Often, the brightest security researchers, the same ones who strive to make the internet safer, start out as creative tinkerers who are simply curious about machines.

That's the lesson from Travis Goodspeed, a respected independent security expert and computer hardware hacker.

"Junk hacking, the hacking of things that don't matter, allows us to talk about the mechanism of what actually happened by stepping back from the morality of it. Is anyone actually offended if their children can hack their Tamagotchi toy?" Mr. Goodspeed said Thursday at the Security of Things Forum in Cambridge, cohosted by Passcode. 

Take the Texas Instruments TI-85 calculator, used by millions of students over the past two decades. Curious teens and students have long discovered ways of getting around the TI-85's simple interface to install games on their calculators.

There are also ways to customize TurningPoint clickers (used in college classrooms) and amateur radios, which anyone can digitally manipulate "with the same tricks that can be used to hack medical equipment," he said.
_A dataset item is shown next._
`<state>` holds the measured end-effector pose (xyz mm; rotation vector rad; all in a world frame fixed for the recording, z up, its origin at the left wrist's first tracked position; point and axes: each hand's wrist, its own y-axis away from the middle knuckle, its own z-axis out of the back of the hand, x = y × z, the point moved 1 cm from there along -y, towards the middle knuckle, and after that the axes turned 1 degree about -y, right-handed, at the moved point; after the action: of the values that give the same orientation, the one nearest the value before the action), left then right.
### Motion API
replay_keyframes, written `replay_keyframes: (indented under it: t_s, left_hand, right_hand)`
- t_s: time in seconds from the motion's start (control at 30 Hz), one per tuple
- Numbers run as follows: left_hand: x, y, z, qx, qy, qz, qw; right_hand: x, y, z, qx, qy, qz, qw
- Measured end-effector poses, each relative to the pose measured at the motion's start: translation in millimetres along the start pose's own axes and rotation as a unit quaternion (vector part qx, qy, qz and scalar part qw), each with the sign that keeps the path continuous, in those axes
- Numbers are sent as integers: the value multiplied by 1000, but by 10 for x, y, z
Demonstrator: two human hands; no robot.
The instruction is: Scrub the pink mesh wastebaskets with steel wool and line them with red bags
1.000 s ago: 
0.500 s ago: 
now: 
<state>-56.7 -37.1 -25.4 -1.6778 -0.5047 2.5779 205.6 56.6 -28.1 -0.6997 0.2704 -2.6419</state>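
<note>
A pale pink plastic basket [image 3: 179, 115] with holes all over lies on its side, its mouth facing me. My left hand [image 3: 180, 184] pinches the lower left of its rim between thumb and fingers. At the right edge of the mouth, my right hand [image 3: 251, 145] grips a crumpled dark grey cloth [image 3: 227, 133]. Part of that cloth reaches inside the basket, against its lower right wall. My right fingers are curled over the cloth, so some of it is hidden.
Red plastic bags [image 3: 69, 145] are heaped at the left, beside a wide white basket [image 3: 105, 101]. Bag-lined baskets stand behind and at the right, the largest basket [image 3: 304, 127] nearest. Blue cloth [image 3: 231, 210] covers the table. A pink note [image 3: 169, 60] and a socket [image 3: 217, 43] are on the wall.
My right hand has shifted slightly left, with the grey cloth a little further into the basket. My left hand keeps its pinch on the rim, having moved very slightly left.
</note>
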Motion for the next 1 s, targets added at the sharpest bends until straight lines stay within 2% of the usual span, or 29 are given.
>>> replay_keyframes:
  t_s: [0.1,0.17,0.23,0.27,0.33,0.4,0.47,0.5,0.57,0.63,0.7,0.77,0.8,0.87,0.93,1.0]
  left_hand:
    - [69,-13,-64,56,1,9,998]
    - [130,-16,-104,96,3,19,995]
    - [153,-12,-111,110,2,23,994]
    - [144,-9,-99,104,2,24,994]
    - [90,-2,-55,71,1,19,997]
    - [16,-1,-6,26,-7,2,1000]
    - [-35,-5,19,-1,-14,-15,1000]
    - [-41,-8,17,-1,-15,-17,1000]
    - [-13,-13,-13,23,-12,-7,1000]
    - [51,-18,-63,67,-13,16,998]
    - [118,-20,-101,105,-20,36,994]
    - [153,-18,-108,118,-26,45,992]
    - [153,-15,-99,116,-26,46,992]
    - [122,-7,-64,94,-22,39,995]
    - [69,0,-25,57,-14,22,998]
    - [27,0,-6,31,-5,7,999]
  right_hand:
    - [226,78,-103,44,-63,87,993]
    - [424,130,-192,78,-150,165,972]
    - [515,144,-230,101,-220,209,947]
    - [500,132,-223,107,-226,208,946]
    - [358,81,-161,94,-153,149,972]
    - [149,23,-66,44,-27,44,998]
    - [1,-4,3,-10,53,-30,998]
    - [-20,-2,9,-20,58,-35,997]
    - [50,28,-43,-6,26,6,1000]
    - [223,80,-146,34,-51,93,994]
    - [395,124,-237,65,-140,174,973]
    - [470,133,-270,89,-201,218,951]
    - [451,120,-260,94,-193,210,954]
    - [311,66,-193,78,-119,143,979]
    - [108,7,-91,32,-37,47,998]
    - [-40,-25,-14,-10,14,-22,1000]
But few people will likely care if those seemingly benign products are hacked, Goodspeed said, "which makes it possible for us to talk about" how similar tricks could work on more important systems.

The biggest lesson, according to Goodspeed, is that anyone can learn about electronics and technology. If a computer isn't working, he said, "take it apart with a screwdriver. Figure out what it's supposed to be doing, and then figure out why it’s not."